Supplied records:
[Start of section]
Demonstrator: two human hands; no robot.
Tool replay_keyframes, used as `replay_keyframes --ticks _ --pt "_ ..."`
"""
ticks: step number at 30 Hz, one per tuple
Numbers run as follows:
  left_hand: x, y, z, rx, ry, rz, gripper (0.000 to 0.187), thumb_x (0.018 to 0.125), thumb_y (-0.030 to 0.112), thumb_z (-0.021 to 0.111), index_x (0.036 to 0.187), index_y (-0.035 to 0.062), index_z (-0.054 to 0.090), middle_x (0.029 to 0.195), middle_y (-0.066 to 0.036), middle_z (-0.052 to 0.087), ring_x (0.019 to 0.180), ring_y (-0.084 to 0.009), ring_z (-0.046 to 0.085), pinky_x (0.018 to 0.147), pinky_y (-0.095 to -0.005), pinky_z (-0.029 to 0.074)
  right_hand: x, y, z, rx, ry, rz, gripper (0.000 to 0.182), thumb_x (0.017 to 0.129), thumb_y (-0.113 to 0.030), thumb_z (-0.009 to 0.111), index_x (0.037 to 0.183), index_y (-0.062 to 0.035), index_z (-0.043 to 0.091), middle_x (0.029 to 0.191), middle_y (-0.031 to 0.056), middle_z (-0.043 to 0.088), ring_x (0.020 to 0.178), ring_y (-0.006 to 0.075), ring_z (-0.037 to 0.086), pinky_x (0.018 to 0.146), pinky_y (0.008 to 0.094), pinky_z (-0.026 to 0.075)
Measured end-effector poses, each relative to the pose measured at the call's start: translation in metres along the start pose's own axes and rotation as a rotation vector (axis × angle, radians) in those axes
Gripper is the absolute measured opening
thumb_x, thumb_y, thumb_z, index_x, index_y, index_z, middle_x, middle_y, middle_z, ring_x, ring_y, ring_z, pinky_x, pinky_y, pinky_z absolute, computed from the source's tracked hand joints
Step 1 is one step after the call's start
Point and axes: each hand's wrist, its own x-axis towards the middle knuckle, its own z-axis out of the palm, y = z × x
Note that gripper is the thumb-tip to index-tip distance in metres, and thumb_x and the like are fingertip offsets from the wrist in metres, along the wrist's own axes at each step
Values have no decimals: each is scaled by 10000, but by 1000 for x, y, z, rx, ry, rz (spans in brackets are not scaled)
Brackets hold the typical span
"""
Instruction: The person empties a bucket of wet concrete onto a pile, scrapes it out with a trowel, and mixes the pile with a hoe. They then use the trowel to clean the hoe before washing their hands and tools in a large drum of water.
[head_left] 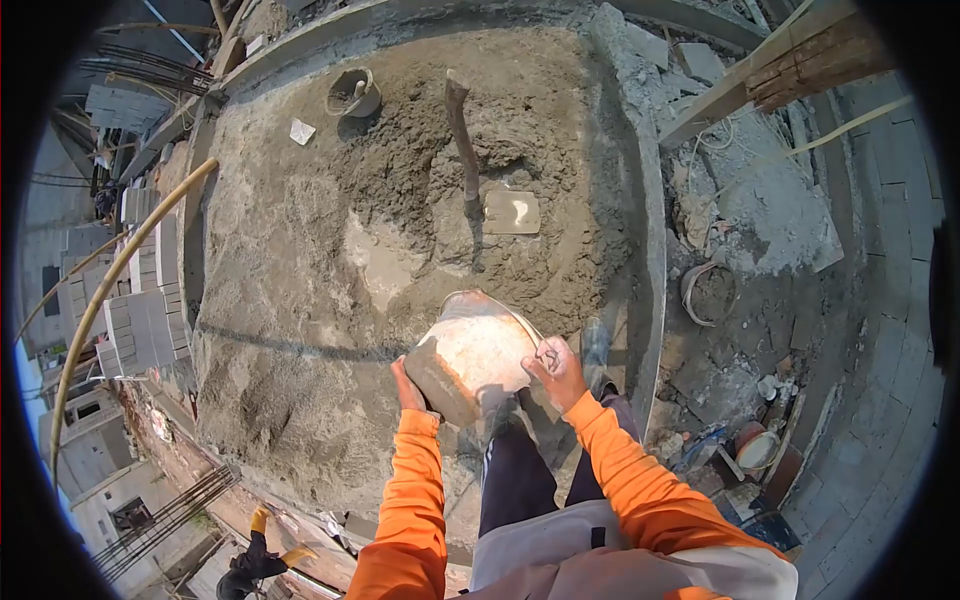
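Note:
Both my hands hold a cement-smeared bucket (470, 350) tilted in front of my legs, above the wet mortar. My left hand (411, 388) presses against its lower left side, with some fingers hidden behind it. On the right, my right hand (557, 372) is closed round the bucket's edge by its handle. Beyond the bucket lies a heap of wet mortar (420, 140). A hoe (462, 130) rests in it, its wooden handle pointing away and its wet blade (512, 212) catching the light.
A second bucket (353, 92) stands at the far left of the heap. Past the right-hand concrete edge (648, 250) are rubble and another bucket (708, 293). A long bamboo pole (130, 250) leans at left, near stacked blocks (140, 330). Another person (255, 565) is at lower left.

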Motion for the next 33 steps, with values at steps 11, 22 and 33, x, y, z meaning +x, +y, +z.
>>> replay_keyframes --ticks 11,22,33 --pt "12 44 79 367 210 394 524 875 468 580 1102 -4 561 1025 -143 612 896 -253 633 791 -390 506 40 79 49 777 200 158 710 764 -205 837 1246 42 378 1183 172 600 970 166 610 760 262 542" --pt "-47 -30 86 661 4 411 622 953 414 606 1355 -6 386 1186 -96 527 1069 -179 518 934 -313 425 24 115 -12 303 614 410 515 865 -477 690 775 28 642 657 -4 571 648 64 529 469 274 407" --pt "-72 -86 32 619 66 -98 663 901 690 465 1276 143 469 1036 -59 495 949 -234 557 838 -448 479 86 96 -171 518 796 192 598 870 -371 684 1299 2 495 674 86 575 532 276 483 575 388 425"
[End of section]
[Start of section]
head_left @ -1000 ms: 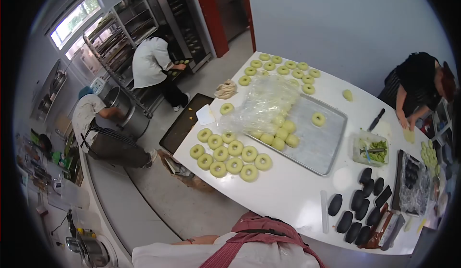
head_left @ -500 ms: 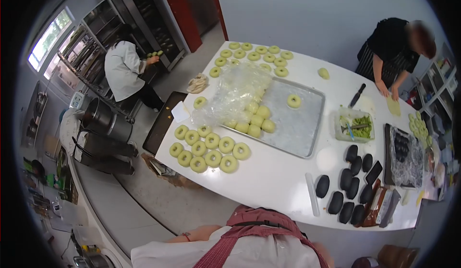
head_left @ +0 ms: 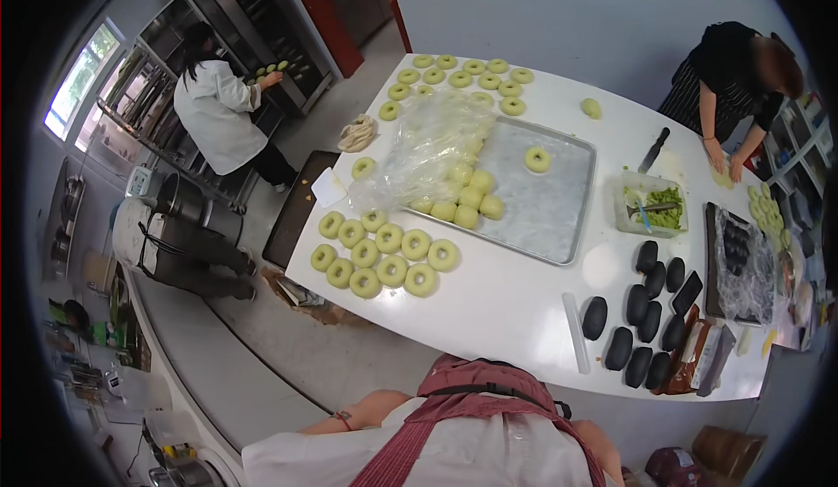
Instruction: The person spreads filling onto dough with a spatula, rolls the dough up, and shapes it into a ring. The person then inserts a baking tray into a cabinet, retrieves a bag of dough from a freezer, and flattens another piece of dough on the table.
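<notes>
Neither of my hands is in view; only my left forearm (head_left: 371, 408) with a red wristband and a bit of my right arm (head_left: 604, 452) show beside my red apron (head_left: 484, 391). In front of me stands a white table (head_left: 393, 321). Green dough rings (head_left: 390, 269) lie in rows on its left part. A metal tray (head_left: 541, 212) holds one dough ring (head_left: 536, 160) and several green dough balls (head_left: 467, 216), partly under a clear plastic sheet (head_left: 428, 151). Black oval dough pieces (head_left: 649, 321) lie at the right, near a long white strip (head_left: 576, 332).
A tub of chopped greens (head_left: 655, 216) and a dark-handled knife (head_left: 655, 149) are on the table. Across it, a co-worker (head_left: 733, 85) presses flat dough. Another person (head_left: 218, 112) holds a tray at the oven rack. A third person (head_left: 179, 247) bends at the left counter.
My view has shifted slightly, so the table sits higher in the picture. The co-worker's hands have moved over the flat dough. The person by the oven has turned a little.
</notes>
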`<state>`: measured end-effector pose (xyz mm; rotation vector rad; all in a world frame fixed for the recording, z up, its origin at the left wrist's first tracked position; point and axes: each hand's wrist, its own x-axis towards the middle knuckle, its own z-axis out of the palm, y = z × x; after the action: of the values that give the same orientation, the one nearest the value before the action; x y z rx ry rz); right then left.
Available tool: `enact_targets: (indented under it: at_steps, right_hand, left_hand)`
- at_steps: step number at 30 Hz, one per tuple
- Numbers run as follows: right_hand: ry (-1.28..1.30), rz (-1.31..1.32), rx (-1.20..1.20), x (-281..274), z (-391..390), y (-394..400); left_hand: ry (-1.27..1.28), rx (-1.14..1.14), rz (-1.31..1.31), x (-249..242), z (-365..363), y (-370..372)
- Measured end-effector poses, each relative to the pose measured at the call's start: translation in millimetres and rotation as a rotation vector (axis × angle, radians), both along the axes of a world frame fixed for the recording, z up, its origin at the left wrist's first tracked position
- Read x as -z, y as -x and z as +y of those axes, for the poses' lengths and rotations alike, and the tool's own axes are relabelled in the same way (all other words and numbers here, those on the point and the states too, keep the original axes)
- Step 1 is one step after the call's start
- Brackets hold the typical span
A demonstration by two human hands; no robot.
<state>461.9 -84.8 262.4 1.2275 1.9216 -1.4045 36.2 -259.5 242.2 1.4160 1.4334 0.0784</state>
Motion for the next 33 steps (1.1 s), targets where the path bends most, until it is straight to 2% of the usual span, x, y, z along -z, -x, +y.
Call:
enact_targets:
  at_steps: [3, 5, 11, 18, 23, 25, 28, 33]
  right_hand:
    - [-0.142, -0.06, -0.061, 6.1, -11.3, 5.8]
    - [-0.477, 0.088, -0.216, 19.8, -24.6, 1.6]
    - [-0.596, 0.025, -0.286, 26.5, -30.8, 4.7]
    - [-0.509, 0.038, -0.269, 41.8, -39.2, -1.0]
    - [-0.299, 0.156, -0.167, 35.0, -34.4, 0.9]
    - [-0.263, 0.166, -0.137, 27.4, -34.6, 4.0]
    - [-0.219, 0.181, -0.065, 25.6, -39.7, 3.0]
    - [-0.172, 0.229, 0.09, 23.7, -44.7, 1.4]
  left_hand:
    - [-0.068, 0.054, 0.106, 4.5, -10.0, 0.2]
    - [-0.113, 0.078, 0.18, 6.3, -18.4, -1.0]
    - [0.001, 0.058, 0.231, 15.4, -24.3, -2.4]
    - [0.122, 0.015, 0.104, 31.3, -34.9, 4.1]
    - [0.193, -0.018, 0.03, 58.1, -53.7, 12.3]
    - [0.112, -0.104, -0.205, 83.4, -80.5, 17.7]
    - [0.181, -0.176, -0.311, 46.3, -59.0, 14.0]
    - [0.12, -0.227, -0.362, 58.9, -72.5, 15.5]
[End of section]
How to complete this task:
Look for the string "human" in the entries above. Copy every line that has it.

Answer box:
Demonstrator: two human hands; no robot.
A demonstration by two human hands; no robot.

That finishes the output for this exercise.